The festivities were scheduled to start at 1 p.m. on Dec. 31 with an opening ceremony, followed by live acts including folk singing, a fan dance, brass bands and an appearance by the NANTA performers. Two main highlights planned for visitors were a guided night hike with lanterns provided at 7 p.m. on New Year’s Eve and a group walk to the peak at 6 a.m. on New Year’s Day to make wishes as the sun rises. Jeju Governor Kim Tae Hwan would welcome in the New Year with a message of hope, which would be greeted with fireworks and a flame descending from the top of the peak to light logs aboard a traditional tewoo boat, on which written wishes for the future would be burned.
Oh said that designation of Sunrise Peak as a UNESCO site has increased the number of tourists to the tuff cone, and increased the pride of local residents in their landmark. “When I was a child,” he said, “Sunrise Peak was just an oreum.”
▲ The tuff cone and harbor lit up by fireworks. Photo courtesy Seongsan Ilchulbong Festival Organizing Committee
Being added to the UNESCO list has made the local people realize the environmental importance of the area, he said. The peak also has great historical and religious significance. “Japanese soldiers dug caves around this area to use for military purposes. While they were doing that, many local people were forced into labor to dig the caves, without knowing why.”
Just 2.5 kilometers away from the Peak is also an area where many villagers were massacred during the 4.3 Uprising, Oh said. The 13 fishing villages of the area hold rituals to soothe the spirits of the victims, and Seongsan is also the site of the final part of the Shamanistic Yeondong Gut, where the goddess is believed to depart from Jeju again.
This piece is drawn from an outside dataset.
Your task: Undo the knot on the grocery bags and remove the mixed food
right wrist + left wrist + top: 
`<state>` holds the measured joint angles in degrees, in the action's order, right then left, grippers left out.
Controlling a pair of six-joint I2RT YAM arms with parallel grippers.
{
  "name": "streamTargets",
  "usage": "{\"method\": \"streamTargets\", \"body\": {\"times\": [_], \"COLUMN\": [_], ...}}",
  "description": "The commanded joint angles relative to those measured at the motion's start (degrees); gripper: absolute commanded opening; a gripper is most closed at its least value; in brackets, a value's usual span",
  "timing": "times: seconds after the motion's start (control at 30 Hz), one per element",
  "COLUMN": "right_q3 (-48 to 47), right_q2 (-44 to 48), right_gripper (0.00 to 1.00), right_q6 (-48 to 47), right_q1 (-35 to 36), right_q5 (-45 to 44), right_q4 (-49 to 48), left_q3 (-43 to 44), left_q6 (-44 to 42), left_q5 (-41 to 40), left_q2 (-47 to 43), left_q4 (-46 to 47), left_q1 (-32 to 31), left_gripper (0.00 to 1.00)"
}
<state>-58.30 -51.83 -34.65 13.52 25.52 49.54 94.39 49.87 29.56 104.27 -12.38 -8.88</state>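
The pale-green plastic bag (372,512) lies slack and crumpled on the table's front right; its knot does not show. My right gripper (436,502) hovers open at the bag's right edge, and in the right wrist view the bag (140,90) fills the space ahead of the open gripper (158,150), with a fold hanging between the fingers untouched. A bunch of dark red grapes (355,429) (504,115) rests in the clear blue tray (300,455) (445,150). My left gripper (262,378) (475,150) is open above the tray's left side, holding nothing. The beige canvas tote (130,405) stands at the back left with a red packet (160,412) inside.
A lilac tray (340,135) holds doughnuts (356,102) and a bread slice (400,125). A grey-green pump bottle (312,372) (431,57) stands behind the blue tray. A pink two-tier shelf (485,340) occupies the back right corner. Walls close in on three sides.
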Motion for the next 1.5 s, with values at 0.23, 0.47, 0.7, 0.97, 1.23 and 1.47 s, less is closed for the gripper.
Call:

Local resident Kang Joon Hoon, whose guest house and home overlooks not only Seongsan Ilchulbong and Udo, but also the site where his parents and grandparents were killed in the 4.3 massacre, is sad that visitors to Sunrise Peak often do not see beyond the name.
“Historically speaking, this peak embraces historical scars,” he said. “Tourists look only at the sunrise - a glorious scene. But I see the brutal scene of the massacre here. There are scars behind the beauty. We need to see the brutal beauty behind the sunrise. Some poets describe the sea of Seongsan Ilchulbong as where “children swim and play on the sand that drank the blood of killing.”
He said visitors should also see the other things surrounding the Peak. “There is Udo island on its left and on its right stands Seopjikoji and, above all, 500,000 pyeong [1,650,000 square meters] of sea on which the Peak looks like floating.” That is like the yin and yang of Oriental philosophy, he said. “We have to see not only Seongsan Sunrise Peak, but also realize how the Peak is surrounded and supported by many things.”
For festival chairman Oh, much of that support comes from the community spirit, and that will be uppermost in his mind when making his New Year’s wishes. “My wish is that the local economy will revive, the political situation is stable and preparations for WCC [World Conservation Congress] 2012 goes well.”
And his wish for visitors to the site? “This year, the Sunrise Festival marks 17 years but until now, we have been able to only watch two [New Year] sunrises because of the cloudy weather. I really hope this year we can watch a sunrise. But whether the sunrise is seen or not is not that important. Truly, the sun can rise in our hope and in our heart. Next year, I hope the sun rises for everyone.”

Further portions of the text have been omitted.